THE PROBLEM: Filter the lines below, keeping each one that holds "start".

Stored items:

↓↓↓

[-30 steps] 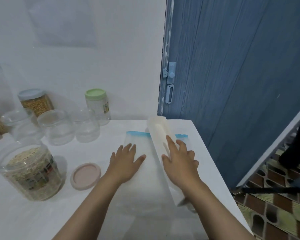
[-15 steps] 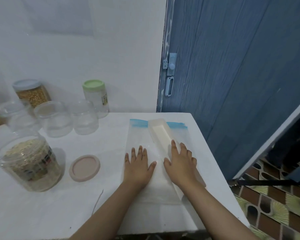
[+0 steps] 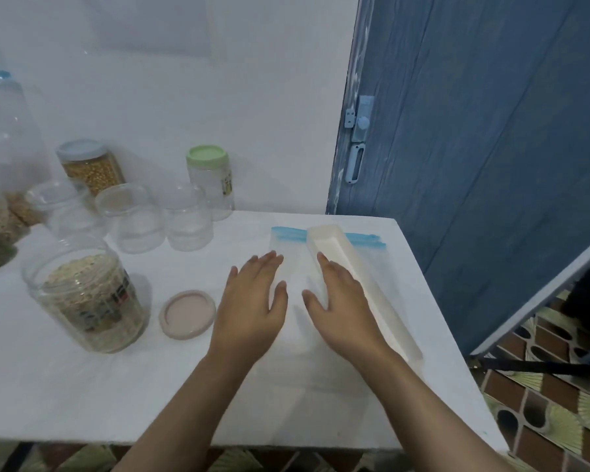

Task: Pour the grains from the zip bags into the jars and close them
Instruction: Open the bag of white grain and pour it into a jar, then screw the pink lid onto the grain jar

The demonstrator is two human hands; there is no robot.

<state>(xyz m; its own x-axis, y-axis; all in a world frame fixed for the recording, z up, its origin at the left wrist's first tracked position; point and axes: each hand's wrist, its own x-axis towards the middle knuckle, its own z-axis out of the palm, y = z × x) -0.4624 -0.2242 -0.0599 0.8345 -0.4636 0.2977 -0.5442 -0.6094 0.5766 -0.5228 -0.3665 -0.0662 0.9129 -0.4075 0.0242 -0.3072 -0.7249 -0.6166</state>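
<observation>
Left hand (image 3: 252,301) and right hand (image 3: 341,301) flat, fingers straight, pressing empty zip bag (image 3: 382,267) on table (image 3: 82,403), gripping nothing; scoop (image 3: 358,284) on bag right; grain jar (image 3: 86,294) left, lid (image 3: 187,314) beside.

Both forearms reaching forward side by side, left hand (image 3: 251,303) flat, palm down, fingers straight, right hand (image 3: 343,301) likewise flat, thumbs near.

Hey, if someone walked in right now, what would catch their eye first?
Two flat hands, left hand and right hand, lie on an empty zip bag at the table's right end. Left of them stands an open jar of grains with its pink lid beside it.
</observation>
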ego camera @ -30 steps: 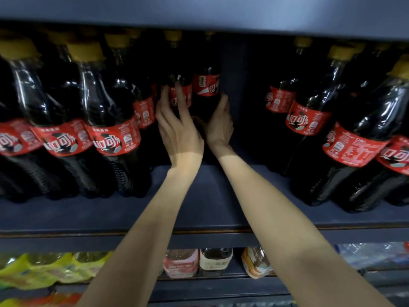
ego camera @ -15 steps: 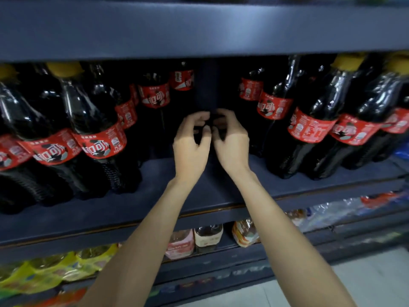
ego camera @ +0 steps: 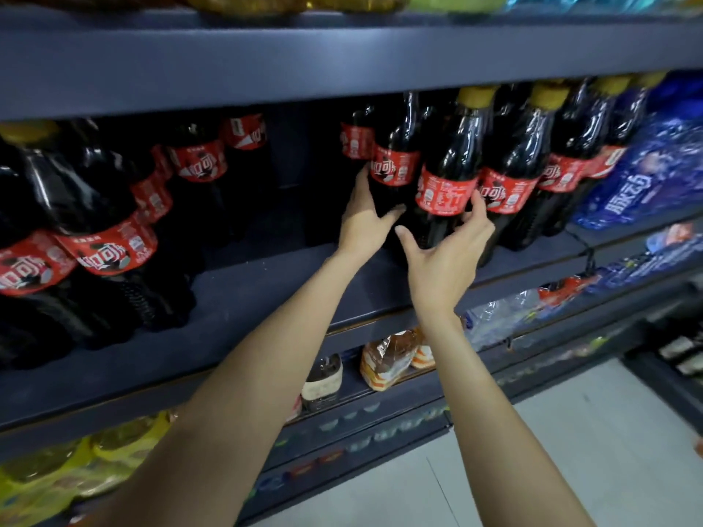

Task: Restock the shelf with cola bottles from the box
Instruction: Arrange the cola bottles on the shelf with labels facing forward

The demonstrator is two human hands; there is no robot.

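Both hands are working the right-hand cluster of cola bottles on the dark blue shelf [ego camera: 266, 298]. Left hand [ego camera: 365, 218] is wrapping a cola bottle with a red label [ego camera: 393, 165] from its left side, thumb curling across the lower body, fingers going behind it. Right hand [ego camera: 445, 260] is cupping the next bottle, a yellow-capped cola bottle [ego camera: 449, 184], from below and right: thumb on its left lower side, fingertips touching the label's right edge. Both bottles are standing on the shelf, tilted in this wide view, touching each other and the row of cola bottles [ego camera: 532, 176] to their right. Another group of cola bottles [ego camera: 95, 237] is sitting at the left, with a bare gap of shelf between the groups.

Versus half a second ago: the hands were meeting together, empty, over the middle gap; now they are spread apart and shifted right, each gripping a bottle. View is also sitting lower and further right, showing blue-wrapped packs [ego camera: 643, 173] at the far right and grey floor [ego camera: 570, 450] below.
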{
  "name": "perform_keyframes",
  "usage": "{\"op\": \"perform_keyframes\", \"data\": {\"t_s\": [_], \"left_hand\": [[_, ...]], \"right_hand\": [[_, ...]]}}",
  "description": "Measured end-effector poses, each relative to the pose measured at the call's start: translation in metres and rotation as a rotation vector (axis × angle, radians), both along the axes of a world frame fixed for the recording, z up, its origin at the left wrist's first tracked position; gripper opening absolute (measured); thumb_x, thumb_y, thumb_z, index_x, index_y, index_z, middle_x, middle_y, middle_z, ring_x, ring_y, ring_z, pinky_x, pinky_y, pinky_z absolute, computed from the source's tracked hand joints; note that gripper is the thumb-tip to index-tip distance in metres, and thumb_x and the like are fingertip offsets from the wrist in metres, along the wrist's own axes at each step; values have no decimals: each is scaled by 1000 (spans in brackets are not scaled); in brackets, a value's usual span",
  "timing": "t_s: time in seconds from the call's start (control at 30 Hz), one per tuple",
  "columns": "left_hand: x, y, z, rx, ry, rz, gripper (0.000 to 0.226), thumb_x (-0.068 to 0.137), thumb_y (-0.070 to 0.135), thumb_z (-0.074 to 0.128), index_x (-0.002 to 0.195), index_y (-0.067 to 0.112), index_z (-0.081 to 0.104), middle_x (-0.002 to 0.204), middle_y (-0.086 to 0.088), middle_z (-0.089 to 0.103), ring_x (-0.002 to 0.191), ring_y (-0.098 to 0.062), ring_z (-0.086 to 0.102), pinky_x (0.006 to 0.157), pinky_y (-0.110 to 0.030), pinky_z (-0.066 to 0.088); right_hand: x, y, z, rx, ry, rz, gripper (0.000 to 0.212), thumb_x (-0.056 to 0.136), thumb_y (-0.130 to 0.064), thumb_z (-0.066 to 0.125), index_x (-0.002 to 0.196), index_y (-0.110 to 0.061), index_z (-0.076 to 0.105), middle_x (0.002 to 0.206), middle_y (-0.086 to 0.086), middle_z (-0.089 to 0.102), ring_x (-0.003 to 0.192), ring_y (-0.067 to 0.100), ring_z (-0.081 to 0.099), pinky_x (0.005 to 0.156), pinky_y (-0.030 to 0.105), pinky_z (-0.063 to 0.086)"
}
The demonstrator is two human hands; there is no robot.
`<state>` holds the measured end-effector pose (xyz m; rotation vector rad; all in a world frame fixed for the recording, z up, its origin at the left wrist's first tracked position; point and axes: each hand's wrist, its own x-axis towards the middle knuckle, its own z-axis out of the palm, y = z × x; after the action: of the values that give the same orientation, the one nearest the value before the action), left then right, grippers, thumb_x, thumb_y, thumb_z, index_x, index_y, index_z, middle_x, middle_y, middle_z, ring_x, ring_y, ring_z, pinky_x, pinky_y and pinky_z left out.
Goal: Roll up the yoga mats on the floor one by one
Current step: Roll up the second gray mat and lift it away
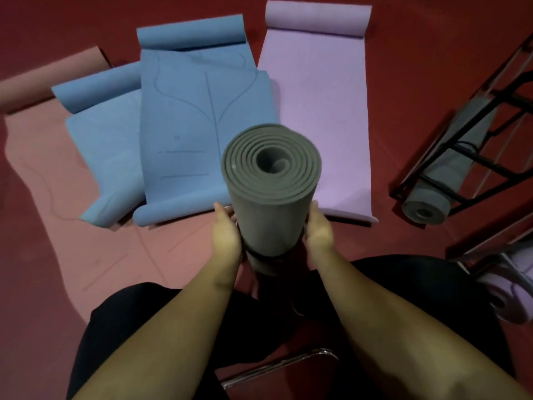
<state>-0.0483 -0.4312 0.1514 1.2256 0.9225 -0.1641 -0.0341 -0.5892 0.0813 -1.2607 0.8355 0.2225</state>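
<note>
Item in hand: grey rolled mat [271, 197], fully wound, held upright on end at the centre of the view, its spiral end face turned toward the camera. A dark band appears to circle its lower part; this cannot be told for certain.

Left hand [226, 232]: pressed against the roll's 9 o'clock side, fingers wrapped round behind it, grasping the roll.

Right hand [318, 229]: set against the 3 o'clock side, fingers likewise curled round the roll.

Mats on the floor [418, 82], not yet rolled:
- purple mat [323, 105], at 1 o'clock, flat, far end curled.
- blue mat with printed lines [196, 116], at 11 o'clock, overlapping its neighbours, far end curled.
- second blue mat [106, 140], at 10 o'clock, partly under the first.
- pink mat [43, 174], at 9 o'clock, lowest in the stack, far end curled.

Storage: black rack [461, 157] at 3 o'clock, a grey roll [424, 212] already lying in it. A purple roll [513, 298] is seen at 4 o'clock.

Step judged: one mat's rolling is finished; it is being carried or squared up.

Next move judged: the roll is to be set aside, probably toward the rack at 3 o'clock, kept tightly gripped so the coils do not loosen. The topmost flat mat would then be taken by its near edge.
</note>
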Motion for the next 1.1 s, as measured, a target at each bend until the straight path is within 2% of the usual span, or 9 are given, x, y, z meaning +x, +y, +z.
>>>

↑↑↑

EXPECTED ANSWER:
  "description": "Measured end-effector poses, each relative to the pose measured at the call's start: translation in metres and rotation as a rotation vector (axis × angle, radians), both along the axes of a world frame fixed for the recording, z up, its origin at the left wrist's first tracked position; gripper opening absolute (measured); thumb_x, thumb_y, thumb_z, index_x, index_y, index_z, middle_x, middle_y, middle_z, ring_x, ring_y, ring_z, pinky_x, pinky_y, pinky_z absolute, computed from the source's tracked hand joints; note that gripper is the thumb-tip to index-tip distance in metres, and thumb_x and the like are fingertip offsets from the wrist in metres, along the wrist's own axes at each step; values have no decimals: each is scaled by 1000 (spans in brackets are not scaled); in brackets, a value's usual span",
  "timing": "t_s: time in seconds from the call's start (control at 30 Hz), one per tuple",

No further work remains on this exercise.